Eserlerinde bellek, ekoloji, kadın hâlleri, tarih ve arkeolojiyi harmanlayan Handan Börüteçene, 40 yıllık birikimini “Üç İç Denizin Ülkesi” başlıklı sergisiyle Salt Beyoğlu’na taşıyor. Handan Börüteçene, bu kapsamlı sergiyi ve sanatını Milliyet Sanat’ın Aralık 2023 sayısında Evrim Altuğ’a anlatıyor. Sergisine “Üç İç Denizin Ülkesi” adını veren sanatçı, “Bu ülkenin coğrafi olarak yeryüzünde başka örneği yok. O kadar kendine has ki sadece coğrafya olarak da değil, binlerce yıldır üzerinde yaşananlarla derin bir kültüre, müthiş bir faunaya, fokurdayan jeolojik katmanlara sahip. Sürekli sallanıyoruz. Hiçbir zaman ne jeolojik yapısı ne üzerindeki hayatlar dört dörtlük oturabildi yerli yerine; gerçeküstü bir ülke burası,” diyor.

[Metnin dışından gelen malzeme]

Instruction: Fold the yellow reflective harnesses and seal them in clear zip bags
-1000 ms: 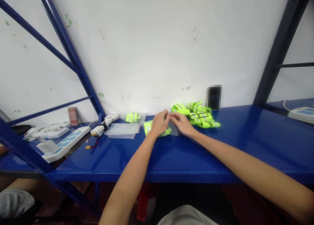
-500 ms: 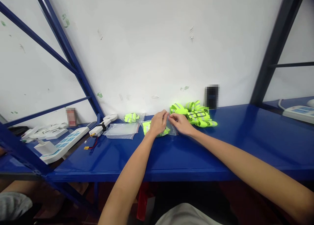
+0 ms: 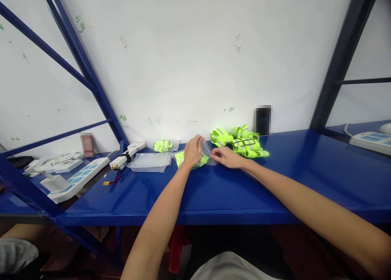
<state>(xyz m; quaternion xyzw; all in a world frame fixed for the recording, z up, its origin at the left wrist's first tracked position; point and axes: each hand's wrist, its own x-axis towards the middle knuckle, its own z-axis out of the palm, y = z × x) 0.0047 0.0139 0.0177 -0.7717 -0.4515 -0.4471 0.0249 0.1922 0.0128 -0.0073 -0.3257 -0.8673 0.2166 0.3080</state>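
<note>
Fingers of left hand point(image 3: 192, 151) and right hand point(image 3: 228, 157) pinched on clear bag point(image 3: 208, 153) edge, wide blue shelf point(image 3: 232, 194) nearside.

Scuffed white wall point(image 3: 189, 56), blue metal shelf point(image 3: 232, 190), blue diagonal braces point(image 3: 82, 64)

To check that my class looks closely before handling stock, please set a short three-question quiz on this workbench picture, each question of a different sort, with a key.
1. True or false: the left hand and the right hand both hold the clear bag.
2. Where does the loose pile of neon bands lie? A) on the floor; B) on the bench beyond the right hand, near the wall; C) in the person's lap.
3. Fill the gap: the bench top is ____ in colour.
Key: 1 true; 2 B; 3 blue.
</note>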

Sanatında bellek, ekoloji, kadın hâlleri, sanat tarihi ve arkeolojiyle tarih bilgisini kendine özgü ifade biçimleriyle harmanlayan özgün üslubuyla tanınan Handan Börüteçene, 40 yıla dayalı üretim öyküsünü, Salt Beyoğlu’nda açılan “Üç İç Denizin Ülkesi” başlıklı sergisinde anlatıyor. Amira Akbıyıkoğlu küratörlüğündeki sergide, Börüteçene’nin mezuniyet projesi için yaptığı erken dönem işlerinden, ödüllü yerleştirmesi “Kır/Gör”e (1985), “terracotta” serilerinden İstanbul’un kamuya açık mekânlarına yerleştirilen büyük ölçekli heykellerine birçok eseri gündeme getiriliyor. Sergi, Börüteçene’nin kayıp eserlerine ait bilgi ve görselleri de bir araya getirerek kişisel bir sanat tarihinin çerçevesini tüm sorumluluğuyla tamamlıyor.

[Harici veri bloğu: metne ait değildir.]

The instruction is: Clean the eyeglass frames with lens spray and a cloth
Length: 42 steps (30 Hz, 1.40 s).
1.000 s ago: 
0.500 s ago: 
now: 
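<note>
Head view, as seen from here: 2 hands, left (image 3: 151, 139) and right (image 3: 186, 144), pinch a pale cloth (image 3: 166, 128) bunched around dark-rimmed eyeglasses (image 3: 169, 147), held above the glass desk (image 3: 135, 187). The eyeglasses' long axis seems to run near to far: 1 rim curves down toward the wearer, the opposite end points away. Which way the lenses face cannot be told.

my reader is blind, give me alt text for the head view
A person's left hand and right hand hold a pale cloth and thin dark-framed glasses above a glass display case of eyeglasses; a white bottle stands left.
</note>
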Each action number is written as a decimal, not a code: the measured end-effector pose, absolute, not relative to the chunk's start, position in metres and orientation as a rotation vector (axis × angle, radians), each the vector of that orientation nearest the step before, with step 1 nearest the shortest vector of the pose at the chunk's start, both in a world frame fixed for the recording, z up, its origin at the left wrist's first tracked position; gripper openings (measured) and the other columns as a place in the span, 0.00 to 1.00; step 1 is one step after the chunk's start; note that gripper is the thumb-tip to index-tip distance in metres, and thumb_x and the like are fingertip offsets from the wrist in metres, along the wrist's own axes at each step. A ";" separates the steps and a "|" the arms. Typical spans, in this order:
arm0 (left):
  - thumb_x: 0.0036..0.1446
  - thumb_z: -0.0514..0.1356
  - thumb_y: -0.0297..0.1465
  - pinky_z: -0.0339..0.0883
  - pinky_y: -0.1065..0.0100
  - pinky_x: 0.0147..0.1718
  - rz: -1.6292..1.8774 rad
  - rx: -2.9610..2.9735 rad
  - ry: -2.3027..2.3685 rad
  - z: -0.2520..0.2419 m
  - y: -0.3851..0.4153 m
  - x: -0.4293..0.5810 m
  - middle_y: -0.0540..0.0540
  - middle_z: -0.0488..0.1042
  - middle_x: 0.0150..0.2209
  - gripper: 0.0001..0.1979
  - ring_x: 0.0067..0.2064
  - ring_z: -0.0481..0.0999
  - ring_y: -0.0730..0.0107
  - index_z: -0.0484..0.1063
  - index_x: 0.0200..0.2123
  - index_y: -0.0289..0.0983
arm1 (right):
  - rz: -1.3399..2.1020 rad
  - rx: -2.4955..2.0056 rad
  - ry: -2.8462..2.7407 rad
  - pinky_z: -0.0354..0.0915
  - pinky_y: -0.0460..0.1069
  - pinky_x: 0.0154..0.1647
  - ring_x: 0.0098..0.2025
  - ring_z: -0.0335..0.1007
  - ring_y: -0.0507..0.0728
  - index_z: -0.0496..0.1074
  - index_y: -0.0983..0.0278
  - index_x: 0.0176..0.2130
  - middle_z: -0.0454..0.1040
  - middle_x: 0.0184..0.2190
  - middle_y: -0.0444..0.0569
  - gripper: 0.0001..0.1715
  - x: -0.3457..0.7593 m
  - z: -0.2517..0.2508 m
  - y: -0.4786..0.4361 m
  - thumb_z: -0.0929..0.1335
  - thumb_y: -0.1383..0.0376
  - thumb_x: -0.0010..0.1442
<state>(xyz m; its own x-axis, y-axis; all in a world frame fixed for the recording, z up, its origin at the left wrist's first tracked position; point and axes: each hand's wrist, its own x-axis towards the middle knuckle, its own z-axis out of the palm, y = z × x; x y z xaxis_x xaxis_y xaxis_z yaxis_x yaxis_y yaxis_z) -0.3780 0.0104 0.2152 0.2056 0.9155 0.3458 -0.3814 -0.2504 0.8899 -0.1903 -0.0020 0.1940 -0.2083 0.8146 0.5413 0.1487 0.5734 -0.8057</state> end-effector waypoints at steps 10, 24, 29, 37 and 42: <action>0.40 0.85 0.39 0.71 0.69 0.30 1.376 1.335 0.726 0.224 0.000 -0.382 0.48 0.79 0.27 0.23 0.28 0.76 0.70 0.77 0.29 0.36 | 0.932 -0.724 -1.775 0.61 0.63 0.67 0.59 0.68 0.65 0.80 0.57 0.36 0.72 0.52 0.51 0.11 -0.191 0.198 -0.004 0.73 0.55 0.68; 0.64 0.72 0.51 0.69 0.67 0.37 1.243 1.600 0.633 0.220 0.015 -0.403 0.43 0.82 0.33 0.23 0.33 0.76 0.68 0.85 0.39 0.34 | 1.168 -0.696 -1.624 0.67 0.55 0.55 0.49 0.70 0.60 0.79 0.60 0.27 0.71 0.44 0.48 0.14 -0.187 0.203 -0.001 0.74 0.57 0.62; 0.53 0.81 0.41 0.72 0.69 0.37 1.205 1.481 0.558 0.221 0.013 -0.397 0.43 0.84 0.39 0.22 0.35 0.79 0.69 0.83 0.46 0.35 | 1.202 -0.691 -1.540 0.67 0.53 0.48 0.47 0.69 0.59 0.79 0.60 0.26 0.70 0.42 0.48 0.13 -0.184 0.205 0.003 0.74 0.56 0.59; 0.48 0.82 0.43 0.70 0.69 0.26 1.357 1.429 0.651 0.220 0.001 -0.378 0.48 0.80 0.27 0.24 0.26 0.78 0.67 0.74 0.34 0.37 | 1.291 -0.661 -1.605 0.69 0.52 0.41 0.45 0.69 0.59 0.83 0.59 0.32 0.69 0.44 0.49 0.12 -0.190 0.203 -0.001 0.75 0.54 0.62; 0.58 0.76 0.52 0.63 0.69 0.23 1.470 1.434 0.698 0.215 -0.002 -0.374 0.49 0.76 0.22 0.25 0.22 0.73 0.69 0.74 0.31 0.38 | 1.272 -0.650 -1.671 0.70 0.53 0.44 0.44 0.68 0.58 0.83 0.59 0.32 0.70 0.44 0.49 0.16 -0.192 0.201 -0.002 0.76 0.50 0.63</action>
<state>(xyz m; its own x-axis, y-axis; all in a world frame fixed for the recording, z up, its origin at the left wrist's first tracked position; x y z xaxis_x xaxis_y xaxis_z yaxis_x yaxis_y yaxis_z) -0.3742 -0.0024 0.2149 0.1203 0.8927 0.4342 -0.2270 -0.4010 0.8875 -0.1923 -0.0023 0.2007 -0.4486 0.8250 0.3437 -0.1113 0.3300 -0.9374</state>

“Bir tür bellek tazeleme yaptık”
Handan Börüteçene, “Üç İç Denizin Ülkesi”nde yeniden izleyici önüne çıkardığı eserleriyle ilgili “Her biri kendi alanlarında ve meselelerinde güncelliklerini devam ettiriyorlar. Amira’yla birlikte bir tür bellek tazeleme eylemi yaptık,” yorumunu yapıyor.
“Kimliksiz şehirler yaratmadaki amaç nedir?”
Kamusal alanda sanat için hem bürokratik hem de anarşik bir çaba gösteren sanatçı, Ataköy’e yaptığı heykel için “Merkezî zihniyet kendine özgü Makriköy’ün, bugünkü adıyla Bakırköy’ün ya da Ayastefanos bugünkü adıyla Yeşilköy’ün, zengin mimari mirasına tamamen sırtını dönüp, onu yok saydı. Kimliksiz bir şehir yaratıp insanları burada yaşamaya buyur ettiler. Böyle bir noktaya bir iş yapmam istenince başka nasıl bir iş üretebilirdim ki…” diyor ve soruyor: “Her farklı kültür katmanında bile şehirciliğin tarihini yazmış bu ülkede biz 1950’lerden bugüne şehirciliğin, şehrin ne olduğunu unuttuk, gitti. Kendime sorar dururum, 1950’lerden beri merkezî zihniyetin kendi eliyle gerçekleştirdiği kimliksiz şehirler yaratmadaki amacı nedir?”
Evrim Altuğ’un Handan Börüteçene ile gerçekleştirdiği röportajın tamamı Milliyet Sanat’ın Aralık 2023 sayısında…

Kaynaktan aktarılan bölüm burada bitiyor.